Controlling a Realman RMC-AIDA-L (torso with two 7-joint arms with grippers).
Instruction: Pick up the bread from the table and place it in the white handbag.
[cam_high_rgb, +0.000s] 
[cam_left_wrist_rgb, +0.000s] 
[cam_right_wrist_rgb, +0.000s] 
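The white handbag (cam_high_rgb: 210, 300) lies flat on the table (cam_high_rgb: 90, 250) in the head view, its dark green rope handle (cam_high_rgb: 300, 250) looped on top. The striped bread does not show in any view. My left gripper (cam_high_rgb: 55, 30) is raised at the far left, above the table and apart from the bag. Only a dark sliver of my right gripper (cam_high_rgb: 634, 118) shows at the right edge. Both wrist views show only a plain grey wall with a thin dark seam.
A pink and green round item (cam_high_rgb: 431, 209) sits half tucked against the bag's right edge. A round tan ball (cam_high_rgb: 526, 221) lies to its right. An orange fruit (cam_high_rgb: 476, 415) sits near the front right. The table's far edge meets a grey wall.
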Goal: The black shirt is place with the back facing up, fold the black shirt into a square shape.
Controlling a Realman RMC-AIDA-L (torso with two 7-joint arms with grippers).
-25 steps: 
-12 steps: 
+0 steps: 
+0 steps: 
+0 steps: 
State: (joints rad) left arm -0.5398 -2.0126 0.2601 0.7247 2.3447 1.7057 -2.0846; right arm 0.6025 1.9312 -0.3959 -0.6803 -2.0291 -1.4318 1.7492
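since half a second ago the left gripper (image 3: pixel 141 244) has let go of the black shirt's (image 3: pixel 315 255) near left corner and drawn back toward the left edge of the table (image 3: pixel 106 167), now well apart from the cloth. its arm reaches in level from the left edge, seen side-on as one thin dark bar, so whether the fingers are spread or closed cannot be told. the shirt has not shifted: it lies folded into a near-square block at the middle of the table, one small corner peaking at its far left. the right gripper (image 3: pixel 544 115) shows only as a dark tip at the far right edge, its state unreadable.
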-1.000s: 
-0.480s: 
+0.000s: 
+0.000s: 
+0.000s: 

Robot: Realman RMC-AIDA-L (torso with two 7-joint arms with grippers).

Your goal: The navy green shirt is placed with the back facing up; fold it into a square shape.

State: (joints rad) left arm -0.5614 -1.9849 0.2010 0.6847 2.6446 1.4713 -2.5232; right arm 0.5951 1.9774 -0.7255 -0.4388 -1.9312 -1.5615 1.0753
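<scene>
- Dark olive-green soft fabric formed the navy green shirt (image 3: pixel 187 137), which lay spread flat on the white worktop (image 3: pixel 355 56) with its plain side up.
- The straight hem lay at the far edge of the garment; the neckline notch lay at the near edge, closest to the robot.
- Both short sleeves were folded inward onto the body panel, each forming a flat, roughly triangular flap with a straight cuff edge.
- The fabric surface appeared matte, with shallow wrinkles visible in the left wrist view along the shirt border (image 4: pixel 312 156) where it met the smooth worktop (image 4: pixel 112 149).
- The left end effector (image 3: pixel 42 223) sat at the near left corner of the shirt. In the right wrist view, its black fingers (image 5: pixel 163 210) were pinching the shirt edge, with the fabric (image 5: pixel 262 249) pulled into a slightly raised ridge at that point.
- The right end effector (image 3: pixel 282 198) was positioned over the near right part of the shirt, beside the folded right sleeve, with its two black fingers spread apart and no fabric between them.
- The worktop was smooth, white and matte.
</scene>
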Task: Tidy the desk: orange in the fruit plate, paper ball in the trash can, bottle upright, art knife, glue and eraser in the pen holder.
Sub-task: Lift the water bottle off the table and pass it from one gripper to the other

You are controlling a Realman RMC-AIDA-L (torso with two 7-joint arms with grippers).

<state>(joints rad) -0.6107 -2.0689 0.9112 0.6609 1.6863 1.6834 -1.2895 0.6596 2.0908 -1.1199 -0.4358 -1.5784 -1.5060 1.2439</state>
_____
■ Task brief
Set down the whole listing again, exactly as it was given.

■ Task response
Controlling a Realman RMC-AIDA-L (torso with two 7-joint arms with grippers).
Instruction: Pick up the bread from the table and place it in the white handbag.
[cam_high_rgb, +0.000s] 
[cam_left_wrist_rgb, +0.000s] 
[cam_right_wrist_rgb, +0.000s] 
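The white handbag (cam_high_rgb: 210, 300) lies flat on the table (cam_high_rgb: 90, 250) in the head view, its dark green rope handle (cam_high_rgb: 300, 250) looped on top. The striped bread does not show in any view. My left gripper (cam_high_rgb: 55, 30) is raised at the far left, above the table and apart from the bag. Only a dark sliver of my right gripper (cam_high_rgb: 634, 118) shows at the right edge. Both wrist views show only a plain grey wall with a thin dark seam.
A pink and green round item (cam_high_rgb: 431, 209) sits half tucked against the bag's right edge. A round tan ball (cam_high_rgb: 526, 221) lies to its right. An orange fruit (cam_high_rgb: 476, 415) sits near the front right. The table's far edge meets a grey wall.
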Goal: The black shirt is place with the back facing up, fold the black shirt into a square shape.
Controlling a Realman RMC-AIDA-L (torso with two 7-joint arms with grippers).
-25 steps: 
-12 steps: 
+0 steps: 
+0 steps: 
+0 steps: 
State: (joints rad) left arm -0.5398 -2.0126 0.2601 0.7247 2.3447 1.7057 -2.0846; right arm 0.6025 1.9312 -0.3959 -0.6803 -2.0291 -1.4318 1.7492
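since half a second ago the left gripper (image 3: pixel 141 244) has let go of the black shirt's (image 3: pixel 315 255) near left corner and drawn back toward the left edge of the table (image 3: pixel 106 167), now well apart from the cloth. its arm reaches in level from the left edge, seen side-on as one thin dark bar, so whether the fingers are spread or closed cannot be told. the shirt has not shifted: it lies folded into a near-square block at the middle of the table, one small corner peaking at its far left. the right gripper (image 3: pixel 544 115) shows only as a dark tip at the far right edge, its state unreadable.
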-1.000s: 
-0.480s: 
+0.000s: 
+0.000s: 
+0.000s: 

Robot: Realman RMC-AIDA-L (torso with two 7-joint arms with grippers).

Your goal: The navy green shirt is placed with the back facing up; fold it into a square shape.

State: (joints rad) left arm -0.5614 -1.9849 0.2010 0.6847 2.6446 1.4713 -2.5232; right arm 0.5951 1.9774 -0.7255 -0.4388 -1.9312 -1.5615 1.0753
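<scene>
- Dark olive-green soft fabric formed the navy green shirt (image 3: pixel 187 137), which lay spread flat on the white worktop (image 3: pixel 355 56) with its plain side up.
- The straight hem lay at the far edge of the garment; the neckline notch lay at the near edge, closest to the robot.
- Both short sleeves were folded inward onto the body panel, each forming a flat, roughly triangular flap with a straight cuff edge.
- The fabric surface appeared matte, with shallow wrinkles visible in the left wrist view along the shirt border (image 4: pixel 312 156) where it met the smooth worktop (image 4: pixel 112 149).
- The left end effector (image 3: pixel 42 223) sat at the near left corner of the shirt. In the right wrist view, its black fingers (image 5: pixel 163 210) were pinching the shirt edge, with the fabric (image 5: pixel 262 249) pulled into a slightly raised ridge at that point.
- The right end effector (image 3: pixel 282 198) was positioned over the near right part of the shirt, beside the folded right sleeve, with its two black fingers spread apart and no fabric between them.
- The worktop was smooth, white and matte.
</scene>
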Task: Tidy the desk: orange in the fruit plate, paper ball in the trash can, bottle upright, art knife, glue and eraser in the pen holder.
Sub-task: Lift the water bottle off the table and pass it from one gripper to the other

You are controlling a Realman RMC-AIDA-L (torso with two 7-joint arms with grippers).

<state>(joints rad) -0.6107 -2.0689 0.9112 0.6609 1.6863 1.6834 -1.2895 0.6596 2.0908 -1.1199 -0.4358 -1.5784 -1.5060 1.2439</state>

This exercise has been fully answered.